> [Problem description]:
The required result is an exact copy of the lines beginning at the line that contains "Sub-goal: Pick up" and ending at the last line of the material below.

> [Data]:
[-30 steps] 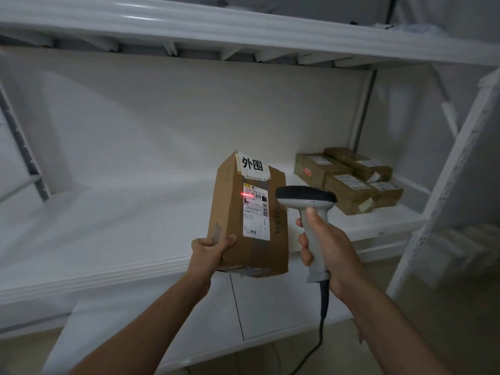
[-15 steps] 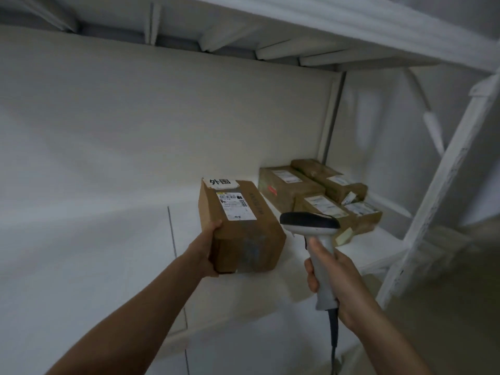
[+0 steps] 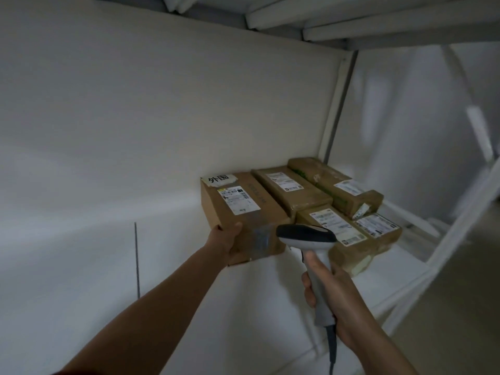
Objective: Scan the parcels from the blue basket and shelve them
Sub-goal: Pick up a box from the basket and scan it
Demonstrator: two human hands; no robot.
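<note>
1. On the white shelf (image 3: 81, 266), towards its right end, the brown cardboard parcel (image 3: 267, 209) lies flat. Its shipping label (image 3: 238, 201) faces up, and a white tag (image 3: 221, 179) with black characters sits at its far edge. I cannot tell whether its base fully rests on the board.
2. The left hand (image 3: 226, 240) grasps the parcel's near left corner, thumb over the top edge.
3. Just to the right, four other parcels (image 3: 289, 193) sit packed together, two behind and two in front.
4. The right hand (image 3: 332, 293) is clenched around the handle of a grey barcode scanner (image 3: 305, 235), whose dark head hovers before the parcels. Its cable (image 3: 331, 347) hangs down.
5. An upper shelf (image 3: 351, 20) runs overhead, and a white upright (image 3: 335, 104) stands at the right.
</note>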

> [Result]:
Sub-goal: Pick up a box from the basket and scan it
Demonstrator: two human hands; no robot.
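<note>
1. On the white shelf (image 3: 81, 266), towards its right end, the brown cardboard parcel (image 3: 267, 209) lies flat. Its shipping label (image 3: 238, 201) faces up, and a white tag (image 3: 221, 179) with black characters sits at its far edge. I cannot tell whether its base fully rests on the board.
2. The left hand (image 3: 226, 240) grasps the parcel's near left corner, thumb over the top edge.
3. Just to the right, four other parcels (image 3: 289, 193) sit packed together, two behind and two in front.
4. The right hand (image 3: 332, 293) is clenched around the handle of a grey barcode scanner (image 3: 305, 235), whose dark head hovers before the parcels. Its cable (image 3: 331, 347) hangs down.
5. An upper shelf (image 3: 351, 20) runs overhead, and a white upright (image 3: 335, 104) stands at the right.
</note>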

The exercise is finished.